You could almost roll down the hill like a kid!
The beauty of the property is, of course, that it feels remote and is yet proximate to absolutely everything in Dallas. Located near the Preston Forest crossroads, the lushness of the land takes you away into a pastoral escape the minute you steer your car onto East Ricks Circle.
The contemporary structure was built in 1993, by AIA Fellow, Gregory Ibanez, who was a protogee of I.M Pei. Pei, of course, designed Dallas City Hall. Ibanez’s notable resume includes the design of the upper Greenhill School and the acclaimed remodel of Casa Mañana. The five-bedroom, six-full, two-half-bathroom home was also a fixture on the Raymond Nasher Tour of Homes back in 1996, as well as the Northaven Tour of Homes. The home was first listed with Kyle Rovinsky of Coldwell Banker Residential Real Estate for $4,567,890, then lowered to $3.95 million.

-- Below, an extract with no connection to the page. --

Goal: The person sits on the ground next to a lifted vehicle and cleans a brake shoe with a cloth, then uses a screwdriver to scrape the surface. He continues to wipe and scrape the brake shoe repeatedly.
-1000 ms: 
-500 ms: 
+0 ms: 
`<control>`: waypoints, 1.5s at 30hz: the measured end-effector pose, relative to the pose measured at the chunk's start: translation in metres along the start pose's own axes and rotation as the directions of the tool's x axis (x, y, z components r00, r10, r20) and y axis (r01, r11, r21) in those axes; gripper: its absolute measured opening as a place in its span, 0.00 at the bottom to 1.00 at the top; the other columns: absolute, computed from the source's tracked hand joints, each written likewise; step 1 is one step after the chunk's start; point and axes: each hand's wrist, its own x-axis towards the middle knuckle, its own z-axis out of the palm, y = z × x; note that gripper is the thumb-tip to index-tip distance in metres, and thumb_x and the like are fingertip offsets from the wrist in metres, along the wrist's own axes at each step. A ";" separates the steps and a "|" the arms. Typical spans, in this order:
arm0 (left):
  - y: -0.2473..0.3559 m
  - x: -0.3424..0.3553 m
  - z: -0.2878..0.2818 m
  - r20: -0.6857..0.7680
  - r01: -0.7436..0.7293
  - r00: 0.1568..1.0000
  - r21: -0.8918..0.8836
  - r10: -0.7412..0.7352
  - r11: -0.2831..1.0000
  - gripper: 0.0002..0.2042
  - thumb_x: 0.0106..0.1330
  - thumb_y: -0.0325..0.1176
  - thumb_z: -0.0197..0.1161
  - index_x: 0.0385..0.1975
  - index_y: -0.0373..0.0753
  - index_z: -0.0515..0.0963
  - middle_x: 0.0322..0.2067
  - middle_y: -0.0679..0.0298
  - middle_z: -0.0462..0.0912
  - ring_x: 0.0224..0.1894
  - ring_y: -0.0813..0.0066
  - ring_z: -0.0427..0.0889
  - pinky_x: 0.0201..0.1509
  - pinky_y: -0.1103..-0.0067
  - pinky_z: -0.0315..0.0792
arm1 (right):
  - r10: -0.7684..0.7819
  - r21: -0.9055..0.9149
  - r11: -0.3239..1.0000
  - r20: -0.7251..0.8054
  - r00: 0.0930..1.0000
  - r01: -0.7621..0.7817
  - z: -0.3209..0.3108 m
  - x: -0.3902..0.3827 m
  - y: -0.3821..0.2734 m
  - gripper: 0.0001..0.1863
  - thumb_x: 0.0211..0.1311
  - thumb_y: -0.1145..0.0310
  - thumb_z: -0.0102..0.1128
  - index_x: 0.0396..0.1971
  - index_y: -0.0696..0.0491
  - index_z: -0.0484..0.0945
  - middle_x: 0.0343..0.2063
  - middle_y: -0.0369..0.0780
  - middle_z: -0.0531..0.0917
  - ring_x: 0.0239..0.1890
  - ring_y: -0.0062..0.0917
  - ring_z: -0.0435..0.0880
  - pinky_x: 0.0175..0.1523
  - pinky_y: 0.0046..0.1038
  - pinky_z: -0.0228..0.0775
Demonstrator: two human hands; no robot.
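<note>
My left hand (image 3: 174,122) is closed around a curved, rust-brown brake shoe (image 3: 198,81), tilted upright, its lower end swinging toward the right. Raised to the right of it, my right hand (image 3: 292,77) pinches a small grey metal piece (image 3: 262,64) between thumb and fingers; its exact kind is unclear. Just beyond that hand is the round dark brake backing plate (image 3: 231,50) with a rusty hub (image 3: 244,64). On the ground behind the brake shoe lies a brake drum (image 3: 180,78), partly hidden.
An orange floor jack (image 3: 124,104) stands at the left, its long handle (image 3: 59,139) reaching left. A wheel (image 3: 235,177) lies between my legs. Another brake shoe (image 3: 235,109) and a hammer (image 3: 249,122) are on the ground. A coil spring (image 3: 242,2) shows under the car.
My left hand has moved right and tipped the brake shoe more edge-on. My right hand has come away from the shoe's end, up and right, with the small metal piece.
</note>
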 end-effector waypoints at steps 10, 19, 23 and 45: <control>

Ultimately the home’s price came down to $3.795, first with Rovinsky, then with Allie Beth Allman and Christine McKenny.
The home is now listed by Cliff Freeman of eXp Realty.
It is being sold without reserve, with an asking price of $3.5 million.
“The asking price is a good guide for what it would take to buy this house, prior to auction,” says Chmielewski.
“I absolutely adore the artistic design of this home, which really highlights the natural beauty of the property. The first time I toured, I remember standing amongst the fruit trees, Japanese Maples, and Azaleas as a magnificent owl flew overhead. I knew this place was special. It’s still hard to believe that such a peaceful setting exists in the heart of Dallas!” says Chmielewski.
It is not only the rare and coveted creek-side property location that makes the home so unique, the home design itself is classically modern.
“The house was designed to open up geometrically, as you approach it from the back,” said Rovinsky of the listing. “It’s a visual treat for the owners daily, and perfect for entertaining.”
This remarkable one-of-a-kind masterpiece is completed by a creek and rocky pond, nestled among lush trees and abundant wildlife in a prestigious Preston Hollow area. Nearby amenities include the newly expanded Northaven Trail, Preston Royal, Preston Forest, Northpark, Galleria, and Valley View soon to be Midtown. And don’t be surprised if you see a critter or two on the lawn, nibbling the branches, basking in the sunlight, or running elegantly down the creek.
11332 East Ricks Circle is ideal for a family with children who appreciate the North Dallas footprint, and will make use of the many nearby private and public schools, or the individual executive who wishes for peace and tranquility at home without a long commute.
“It’s a true estate property, great for indoor-outdoor entertaining,” Rovinsky adds. “A two-acre creek lot in Dallas is incredibly difficult, in fact almost impossible, to find.”
Almost as impossible as buying a $3.5 million home, once listed for way more, and getting it for a steal at auction.